§ Problem requirements: When you return the data, keep every line exactly as it is and leave out the pictures.

(Beginning of Provided data)

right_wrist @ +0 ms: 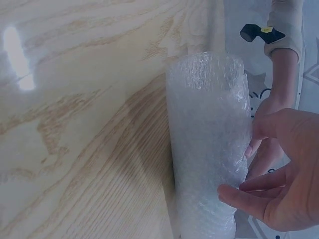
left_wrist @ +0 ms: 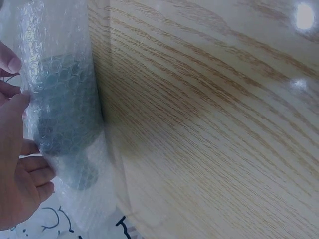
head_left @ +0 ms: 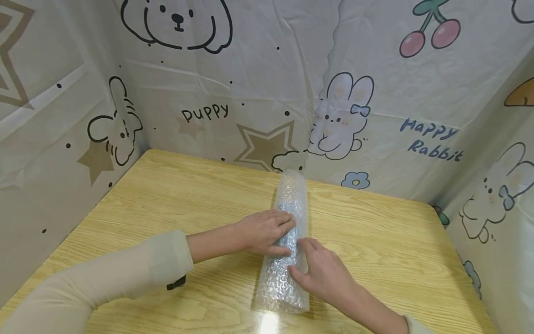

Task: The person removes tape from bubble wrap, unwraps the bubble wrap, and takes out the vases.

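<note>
A roll of clear bubble wrap [head_left: 285, 283] lies lengthwise on the wooden table, its far end near the back edge. Through the layers shows a bluish cylinder [left_wrist: 67, 104] with a narrower end [left_wrist: 79, 172], shaped like a bottle. My left hand [head_left: 267, 232] rests across the middle of the roll from the left, fingers extended over the top. Nearer to me on the right side, my right hand [head_left: 327, 271] touches the wrap with thumb and fingertips spread apart. The right wrist view shows these fingertips [right_wrist: 229, 194] against the cloudy wrap, which hides the cylinder there.
The wood-grain table [head_left: 187, 199] extends to both sides of the roll. Printed cloth [head_left: 258, 69] hangs behind the table and along its sides. A small black device [head_left: 176, 282] sits under the left sleeve's cuff.
</note>
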A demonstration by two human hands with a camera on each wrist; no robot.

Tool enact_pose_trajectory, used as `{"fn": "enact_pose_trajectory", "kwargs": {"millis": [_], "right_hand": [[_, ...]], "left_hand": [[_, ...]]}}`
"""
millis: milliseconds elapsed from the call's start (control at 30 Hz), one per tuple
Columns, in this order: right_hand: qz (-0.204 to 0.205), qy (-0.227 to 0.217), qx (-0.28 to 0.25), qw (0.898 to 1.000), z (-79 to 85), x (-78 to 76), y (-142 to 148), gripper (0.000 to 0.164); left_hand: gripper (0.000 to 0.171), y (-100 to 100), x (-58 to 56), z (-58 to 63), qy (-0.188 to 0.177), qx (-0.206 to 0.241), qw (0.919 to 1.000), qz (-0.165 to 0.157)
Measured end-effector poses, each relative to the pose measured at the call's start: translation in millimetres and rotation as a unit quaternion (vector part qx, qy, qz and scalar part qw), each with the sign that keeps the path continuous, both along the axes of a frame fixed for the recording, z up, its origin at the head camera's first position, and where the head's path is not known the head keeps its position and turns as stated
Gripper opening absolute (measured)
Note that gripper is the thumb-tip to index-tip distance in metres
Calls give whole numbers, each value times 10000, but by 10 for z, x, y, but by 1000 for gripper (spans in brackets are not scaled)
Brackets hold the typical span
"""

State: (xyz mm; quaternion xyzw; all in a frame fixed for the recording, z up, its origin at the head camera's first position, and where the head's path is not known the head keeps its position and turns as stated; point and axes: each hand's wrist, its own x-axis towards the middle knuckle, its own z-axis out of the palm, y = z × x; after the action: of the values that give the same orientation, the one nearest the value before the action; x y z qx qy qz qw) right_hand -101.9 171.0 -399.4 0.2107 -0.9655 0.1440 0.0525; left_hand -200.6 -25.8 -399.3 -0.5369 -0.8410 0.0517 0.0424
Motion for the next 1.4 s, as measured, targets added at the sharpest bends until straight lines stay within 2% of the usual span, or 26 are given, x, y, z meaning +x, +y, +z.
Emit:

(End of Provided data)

§ Output of the task:
right_wrist @ +0 ms: 
left_wrist @ +0 ms: 
head_left @ +0 ms: 

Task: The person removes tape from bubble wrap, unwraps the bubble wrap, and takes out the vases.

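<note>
A roll of clear bubble wrap [head_left: 285, 283] lies lengthwise on the wooden table, its far end near the back edge. Through the layers shows a bluish cylinder [left_wrist: 67, 104] with a narrower end [left_wrist: 79, 172], shaped like a bottle. My left hand [head_left: 267, 232] rests across the middle of the roll from the left, fingers extended over the top. Nearer to me on the right side, my right hand [head_left: 327, 271] touches the wrap with thumb and fingertips spread apart. The right wrist view shows these fingertips [right_wrist: 229, 194] against the cloudy wrap, which hides the cylinder there.
The wood-grain table [head_left: 187, 199] extends to both sides of the roll. Printed cloth [head_left: 258, 69] hangs behind the table and along its sides. A small black device [head_left: 176, 282] sits under the left sleeve's cuff.
</note>
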A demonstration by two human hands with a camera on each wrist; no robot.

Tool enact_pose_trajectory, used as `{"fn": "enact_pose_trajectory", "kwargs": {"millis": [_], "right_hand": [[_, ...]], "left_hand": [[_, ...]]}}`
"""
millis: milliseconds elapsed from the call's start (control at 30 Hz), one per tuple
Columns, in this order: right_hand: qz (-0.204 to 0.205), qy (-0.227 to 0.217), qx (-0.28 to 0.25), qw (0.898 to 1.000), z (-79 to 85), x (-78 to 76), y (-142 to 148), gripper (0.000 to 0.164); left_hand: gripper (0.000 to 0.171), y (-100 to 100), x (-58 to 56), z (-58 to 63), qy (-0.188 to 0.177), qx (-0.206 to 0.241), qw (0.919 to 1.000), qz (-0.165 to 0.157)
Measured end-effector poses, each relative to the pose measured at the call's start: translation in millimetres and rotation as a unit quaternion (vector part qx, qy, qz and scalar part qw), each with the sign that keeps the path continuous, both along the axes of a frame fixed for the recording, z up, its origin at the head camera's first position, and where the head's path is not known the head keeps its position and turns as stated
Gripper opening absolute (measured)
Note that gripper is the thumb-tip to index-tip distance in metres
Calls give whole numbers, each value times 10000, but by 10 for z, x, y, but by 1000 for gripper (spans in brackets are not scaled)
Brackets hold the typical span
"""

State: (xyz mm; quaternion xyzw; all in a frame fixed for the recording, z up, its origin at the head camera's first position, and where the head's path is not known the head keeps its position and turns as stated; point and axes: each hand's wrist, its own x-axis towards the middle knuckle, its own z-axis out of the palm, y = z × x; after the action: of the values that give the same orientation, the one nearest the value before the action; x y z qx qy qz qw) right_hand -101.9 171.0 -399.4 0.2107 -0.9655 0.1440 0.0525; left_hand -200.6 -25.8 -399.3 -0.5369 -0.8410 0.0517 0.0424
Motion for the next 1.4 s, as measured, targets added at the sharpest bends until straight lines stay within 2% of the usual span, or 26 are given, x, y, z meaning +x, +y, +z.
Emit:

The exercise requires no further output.